Entries follow. Return each line that contains the word "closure".

:: Records provided

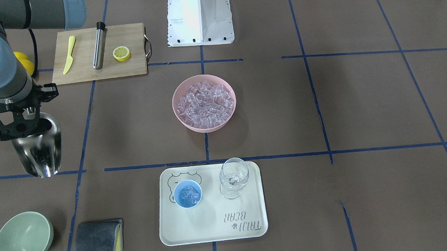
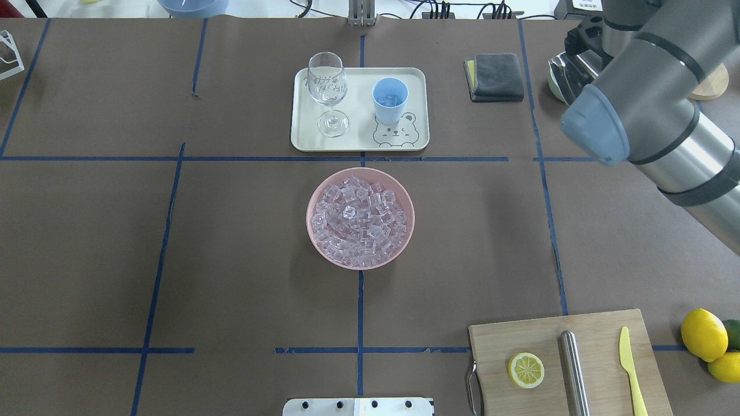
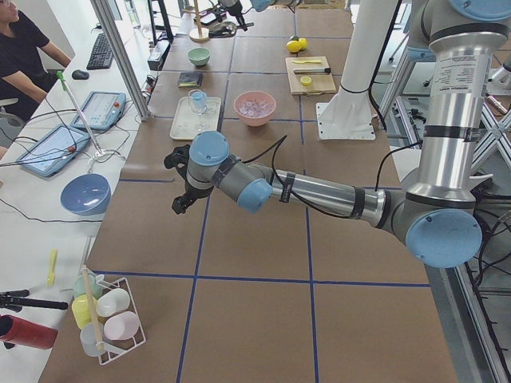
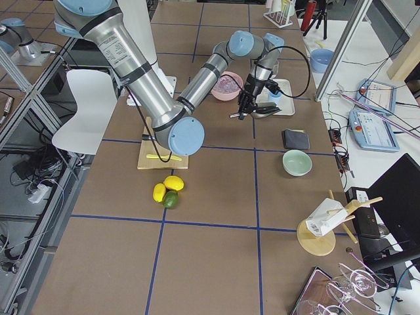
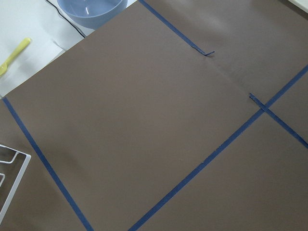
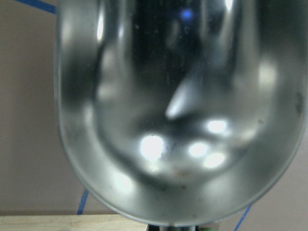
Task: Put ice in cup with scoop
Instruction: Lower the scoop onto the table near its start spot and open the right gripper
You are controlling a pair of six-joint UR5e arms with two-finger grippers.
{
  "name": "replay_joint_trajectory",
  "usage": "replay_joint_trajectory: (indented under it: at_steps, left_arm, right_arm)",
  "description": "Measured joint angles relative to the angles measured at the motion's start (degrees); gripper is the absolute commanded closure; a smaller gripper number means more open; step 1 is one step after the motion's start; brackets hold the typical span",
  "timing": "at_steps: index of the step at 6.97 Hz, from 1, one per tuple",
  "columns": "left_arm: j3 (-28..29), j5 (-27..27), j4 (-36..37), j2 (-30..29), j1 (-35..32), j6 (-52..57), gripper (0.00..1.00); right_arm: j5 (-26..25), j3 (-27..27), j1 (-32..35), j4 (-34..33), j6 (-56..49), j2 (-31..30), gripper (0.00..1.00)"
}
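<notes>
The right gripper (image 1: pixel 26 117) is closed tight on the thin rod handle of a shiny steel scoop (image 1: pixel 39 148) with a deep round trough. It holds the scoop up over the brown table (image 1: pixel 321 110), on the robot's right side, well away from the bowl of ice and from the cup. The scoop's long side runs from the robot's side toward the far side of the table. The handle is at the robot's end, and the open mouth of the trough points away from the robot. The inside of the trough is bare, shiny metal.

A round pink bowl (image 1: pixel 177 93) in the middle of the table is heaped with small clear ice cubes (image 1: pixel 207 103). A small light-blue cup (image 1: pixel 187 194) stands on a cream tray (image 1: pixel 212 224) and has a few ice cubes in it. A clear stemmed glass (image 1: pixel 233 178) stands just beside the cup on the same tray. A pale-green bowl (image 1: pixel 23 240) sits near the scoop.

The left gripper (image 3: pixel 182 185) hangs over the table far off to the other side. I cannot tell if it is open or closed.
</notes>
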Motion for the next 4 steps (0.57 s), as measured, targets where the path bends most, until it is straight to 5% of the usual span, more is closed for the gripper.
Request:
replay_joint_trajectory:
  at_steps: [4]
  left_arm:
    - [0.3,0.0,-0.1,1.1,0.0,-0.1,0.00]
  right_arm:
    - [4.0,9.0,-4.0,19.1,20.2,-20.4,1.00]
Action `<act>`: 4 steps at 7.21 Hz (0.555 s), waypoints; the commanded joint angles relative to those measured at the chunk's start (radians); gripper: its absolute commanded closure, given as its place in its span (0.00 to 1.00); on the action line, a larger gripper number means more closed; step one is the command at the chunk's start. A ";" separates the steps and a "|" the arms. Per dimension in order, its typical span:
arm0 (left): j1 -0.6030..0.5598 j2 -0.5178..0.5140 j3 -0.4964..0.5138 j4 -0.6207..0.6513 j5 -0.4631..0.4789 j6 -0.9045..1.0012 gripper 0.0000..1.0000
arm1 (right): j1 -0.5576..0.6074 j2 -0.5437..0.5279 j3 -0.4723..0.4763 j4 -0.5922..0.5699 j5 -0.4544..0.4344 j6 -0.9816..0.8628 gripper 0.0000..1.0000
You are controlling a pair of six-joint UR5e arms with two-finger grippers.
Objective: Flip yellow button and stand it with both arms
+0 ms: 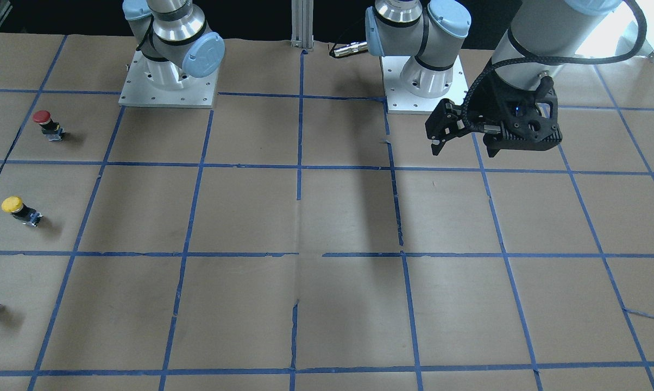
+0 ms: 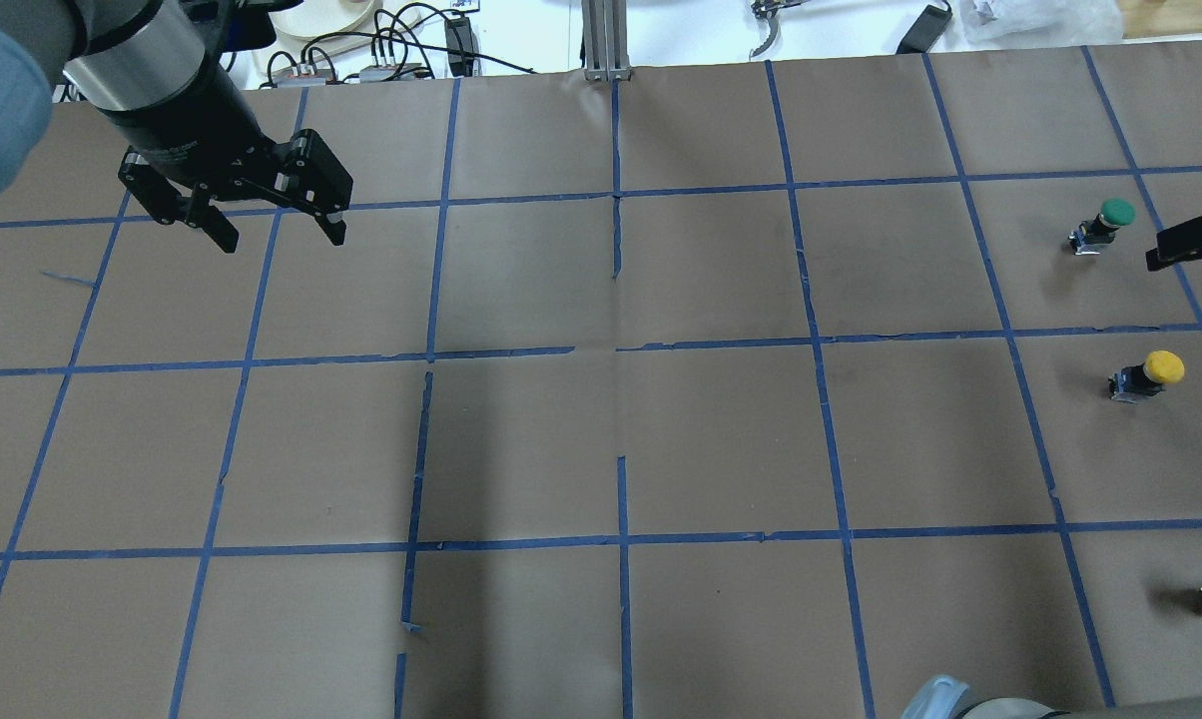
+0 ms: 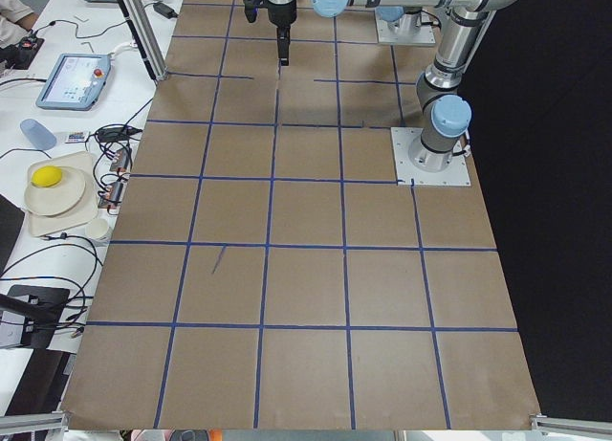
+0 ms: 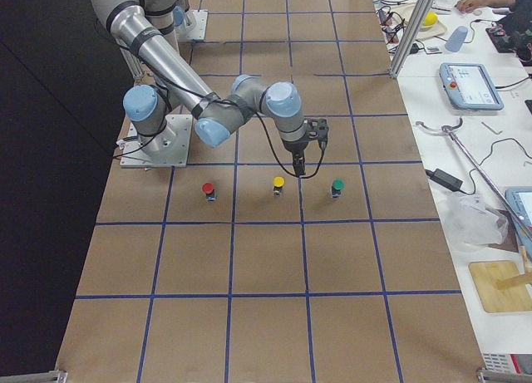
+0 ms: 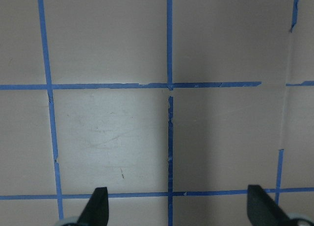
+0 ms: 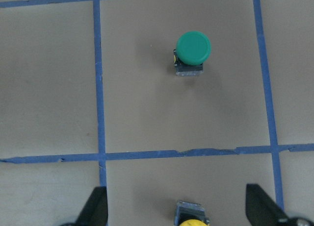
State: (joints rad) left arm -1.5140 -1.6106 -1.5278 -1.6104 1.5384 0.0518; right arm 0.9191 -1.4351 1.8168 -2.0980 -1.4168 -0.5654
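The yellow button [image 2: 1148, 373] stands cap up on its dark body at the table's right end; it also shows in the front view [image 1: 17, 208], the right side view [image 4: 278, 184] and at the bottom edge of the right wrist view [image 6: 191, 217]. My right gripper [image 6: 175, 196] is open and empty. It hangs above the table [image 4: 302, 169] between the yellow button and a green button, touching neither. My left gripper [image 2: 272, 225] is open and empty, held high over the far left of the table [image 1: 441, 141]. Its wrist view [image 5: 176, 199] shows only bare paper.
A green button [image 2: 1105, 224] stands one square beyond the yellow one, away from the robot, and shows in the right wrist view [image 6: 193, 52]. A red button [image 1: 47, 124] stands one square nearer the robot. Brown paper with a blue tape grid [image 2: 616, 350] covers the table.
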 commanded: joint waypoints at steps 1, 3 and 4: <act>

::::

▶ [Answer to the problem]:
  "description": "Measured joint angles relative to the angles measured at the motion's start (degrees); gripper is the absolute commanded closure; a smaller gripper number means more open; step 1 is one step after the motion's start; brackets hold the typical span",
Action `<act>`: 4 steps at 7.21 Hz (0.555 s), waypoints; the commanded joint angles relative to those measured at the chunk's start (radians); gripper: its absolute commanded closure, given as its place in its span (0.00 to 1.00); on the action line, a larger gripper number means more closed; step one is the command at the chunk's start. A ";" separates the steps and a "|" the arms. Per dimension in order, its typical span:

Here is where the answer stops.